The consumption pattern of cosmetics among teenagers went up substantially between 2005 and 2015 because of increasing awareness and the desire to look good. In fact, this product category is among the fastest-growing segments for manufacturers of a range of products, including body sprays. Over 68 percent of young adults feel that using grooming products boosts their confidence.

About 62 percent of young consumers in big cities prefer to buy beauty and grooming products online whereas 45 percent tend to buy cosmetic and apparel from any shop of their convenience rather than stick to a single shop. Consumers basically want quality along with value for money.

Brands such as L’oreal, Lakme, Maybelline, Nivea and Color Bar are being pushed as mass market products and focus on younger women and women with lower buying power, noted the Assocham paper.

Price barriers are also being broken by both consumers and manufacturers. Today all brands want to work with internet driven business and that is where B'Glam has the biggest opportunity since it directly connects with customers and their homes

“We have to control the processes and have staff on our roles to offer great services. The tech enables easy of ordering a service,” says Chaithra.

The next 12 months the company wants to service 100 customers per day and wants to scale up the team to 35 stylists. Once funds are raised the company hopes to reach 8 cities and do 1000 services per day. The company is training stylists on their own and spend 15 days in training them on customer handling skills.
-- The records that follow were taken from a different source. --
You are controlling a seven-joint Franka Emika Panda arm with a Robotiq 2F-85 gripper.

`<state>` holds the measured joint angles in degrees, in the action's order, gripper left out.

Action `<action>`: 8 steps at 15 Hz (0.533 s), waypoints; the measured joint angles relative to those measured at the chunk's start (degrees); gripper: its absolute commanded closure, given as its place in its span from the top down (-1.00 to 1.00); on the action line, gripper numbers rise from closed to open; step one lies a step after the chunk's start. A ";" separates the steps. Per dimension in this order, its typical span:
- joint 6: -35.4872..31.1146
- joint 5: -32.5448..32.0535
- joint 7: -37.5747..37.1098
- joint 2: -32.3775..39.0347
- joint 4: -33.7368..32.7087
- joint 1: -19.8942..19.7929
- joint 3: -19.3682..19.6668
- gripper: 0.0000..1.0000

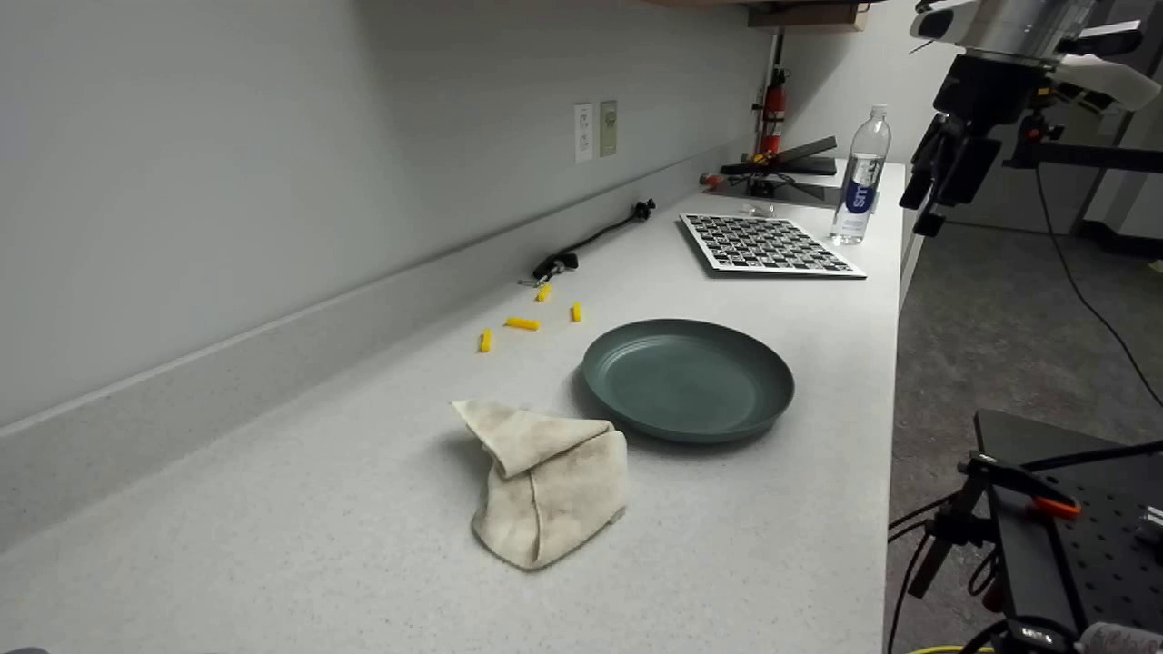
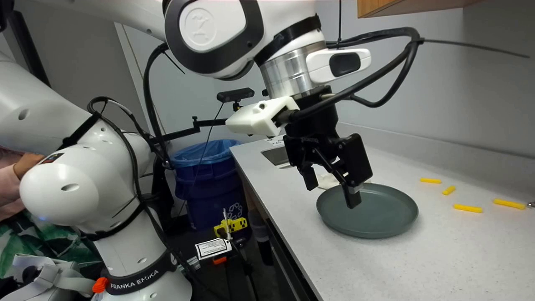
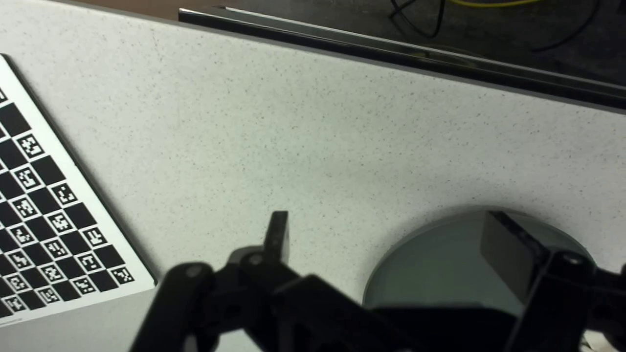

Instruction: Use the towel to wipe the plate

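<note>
A cream towel (image 1: 554, 490) with brownish stains lies crumpled on the counter, close beside the plate. In an exterior view only a small part of the towel (image 2: 328, 181) shows behind the gripper and plate. The dark green round plate (image 1: 688, 386) lies flat with nothing on it; it also shows in an exterior view (image 2: 382, 215) and in the wrist view (image 3: 425, 274). My gripper (image 2: 332, 194) is open and empty, raised above the counter. In the wrist view the gripper (image 3: 389, 215) has its fingers wide apart, one seen over the plate. It touches neither towel nor plate.
Several yellow pieces (image 1: 521, 323) lie near the wall. A black-and-white marker board (image 1: 768, 243) lies flat beyond the plate, with a water bottle (image 1: 859, 182) next to it. A black cable (image 1: 595, 241) runs along the wall. The counter's front edge (image 3: 391, 61) drops to the floor.
</note>
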<state>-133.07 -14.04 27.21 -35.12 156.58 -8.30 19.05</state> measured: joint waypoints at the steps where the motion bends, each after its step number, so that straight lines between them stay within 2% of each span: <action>1: 0.26 0.00 0.09 0.01 0.00 0.00 -0.01 1.00; 6: 0.29 1.74 -2.77 2.38 0.44 2.94 -5.16 1.00; 8: 0.27 1.87 -2.91 3.00 0.43 3.10 -5.34 1.00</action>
<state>-132.80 -12.17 24.30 -32.12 157.01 -5.20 13.71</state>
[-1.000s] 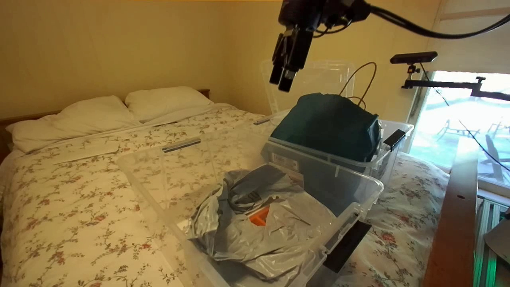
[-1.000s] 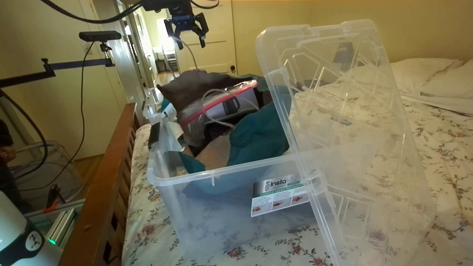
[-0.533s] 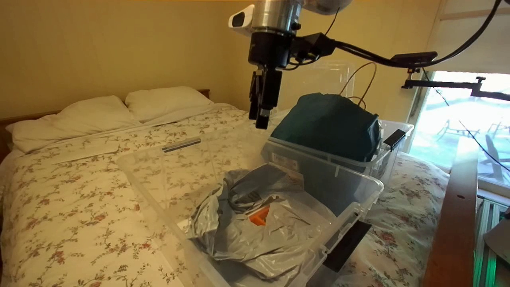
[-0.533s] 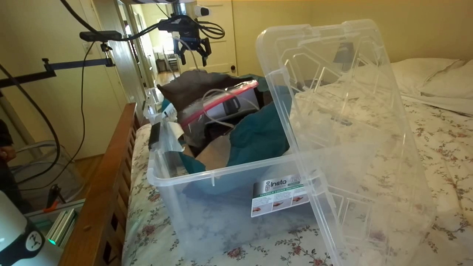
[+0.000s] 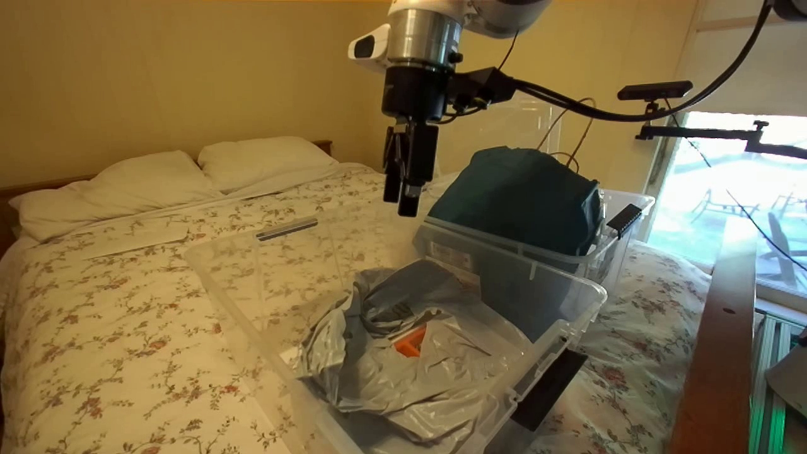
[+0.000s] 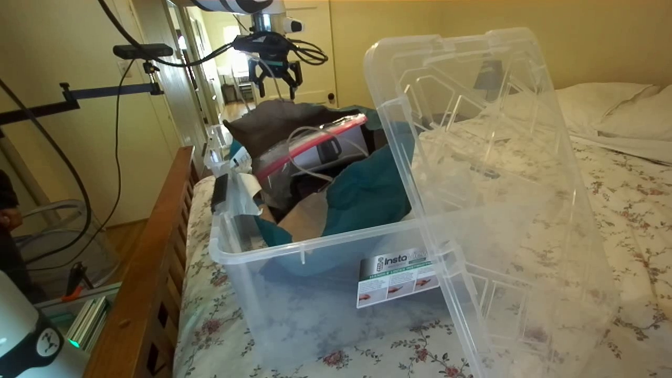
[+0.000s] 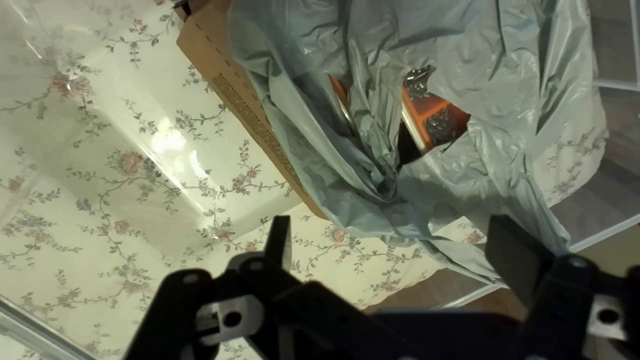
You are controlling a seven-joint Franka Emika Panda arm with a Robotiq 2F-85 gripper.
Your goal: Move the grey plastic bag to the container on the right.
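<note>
1. Find the grey plastic bag (image 5: 435, 378) crumpled inside the near clear container (image 5: 596, 299), with orange contents (image 5: 410, 342) showing through a gap.
2. Expect soft, slippery, easily torn plastic, probably weighted by the contents; best pinched by the bunched folds (image 5: 331, 343) left of that gap.
3. Look above for the gripper (image 7: 392, 227), with jaws wide apart, holding nothing, well clear of the bag below.
4. Deliver, presumably, to the far container (image 5: 613, 257) on the right, beside a teal bag (image 5: 517, 195).
</note>
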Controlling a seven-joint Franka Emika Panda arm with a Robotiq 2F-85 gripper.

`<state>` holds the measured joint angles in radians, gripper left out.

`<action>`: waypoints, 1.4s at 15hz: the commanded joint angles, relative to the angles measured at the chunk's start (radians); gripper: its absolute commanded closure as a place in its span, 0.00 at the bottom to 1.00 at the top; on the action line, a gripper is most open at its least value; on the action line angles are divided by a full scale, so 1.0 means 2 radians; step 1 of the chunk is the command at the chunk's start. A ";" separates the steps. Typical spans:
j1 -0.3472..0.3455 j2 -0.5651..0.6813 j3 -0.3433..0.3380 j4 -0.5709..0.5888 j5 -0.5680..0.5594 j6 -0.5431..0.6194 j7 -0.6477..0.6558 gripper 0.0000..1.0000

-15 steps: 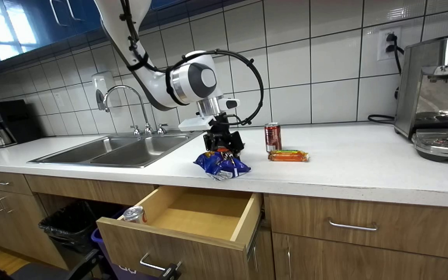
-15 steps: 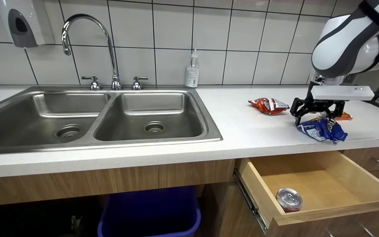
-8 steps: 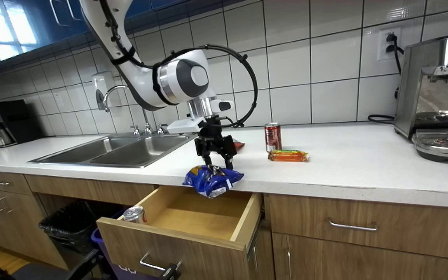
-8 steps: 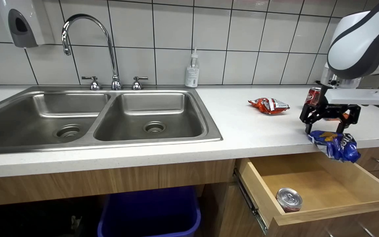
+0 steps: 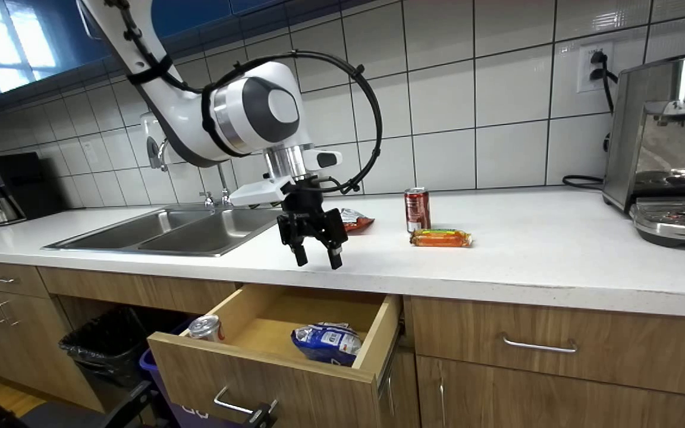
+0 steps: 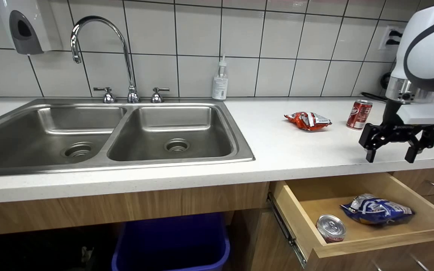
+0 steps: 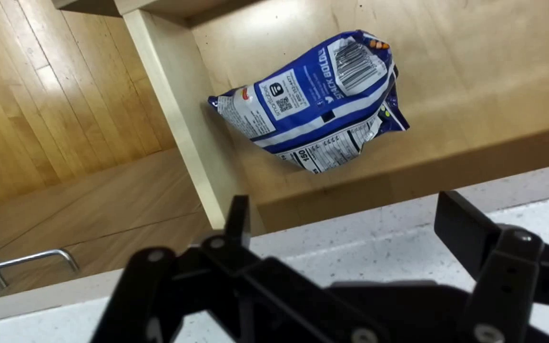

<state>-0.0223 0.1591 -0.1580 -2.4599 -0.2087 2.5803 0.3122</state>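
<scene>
Bag (image 7: 312, 105) in drawer (image 6: 386, 241), gripper (image 6: 390, 156) empty and spread wide.
Blue and crinkled, it lies apart from the can (image 6: 331, 227) there; the jaws hang above, near the edge of the counter (image 6: 277, 145).

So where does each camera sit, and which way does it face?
An exterior view sits before the open wooden drawer, facing the white tiled wall; the jointed white arm and open black hand show.
An exterior view sits before the steel double sink, facing that wall; the arm's end and hand show at right.
The wrist view rides the arm, looking down past black fingers at a blue-and-white snack bag.
Both exterior views share the drawer, with snack bag and silver-topped can.
</scene>
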 commanded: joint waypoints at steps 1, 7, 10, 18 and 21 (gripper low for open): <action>-0.002 -0.047 0.000 -0.035 -0.020 0.001 0.007 0.00; -0.006 -0.068 0.010 -0.034 -0.021 -0.002 0.003 0.00; -0.006 -0.071 0.015 -0.026 -0.020 -0.003 0.002 0.00; -0.002 -0.048 0.032 0.031 -0.013 -0.005 0.000 0.00; -0.001 -0.033 0.035 0.059 -0.013 -0.005 0.001 0.00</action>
<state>-0.0223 0.0528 -0.1024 -2.4113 -0.2326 2.5819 0.3122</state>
The company buys all its beauty products from distributors.

"We are empowering all our staff, who come from smaller towns, to learn about technology and how to use it to connect with customers and learn new skills," says Vishal.

The business model for this company is to charge the customer up front and the cost for this company are the salaries and the transport charges incurred to reach the customer.

“As long as a startup understands that it can make money by keeping costs low, in its pilot, and then figures out scale it has a good business model,” says V Ganapathy, CEO of Axilor Ventures.

The competition for B’Glam is UrbanClap, AtHomeDiva, Myglamm and Getlook. However the operations costs are high in the industry and money can be made by adding services in the wellness space. The costs should be kept low and the cash burn must reduce. However Vishal and Chaithra believe they can make this business scale across India. First they are getting their Bengaluru strategy become the blue print for expansion.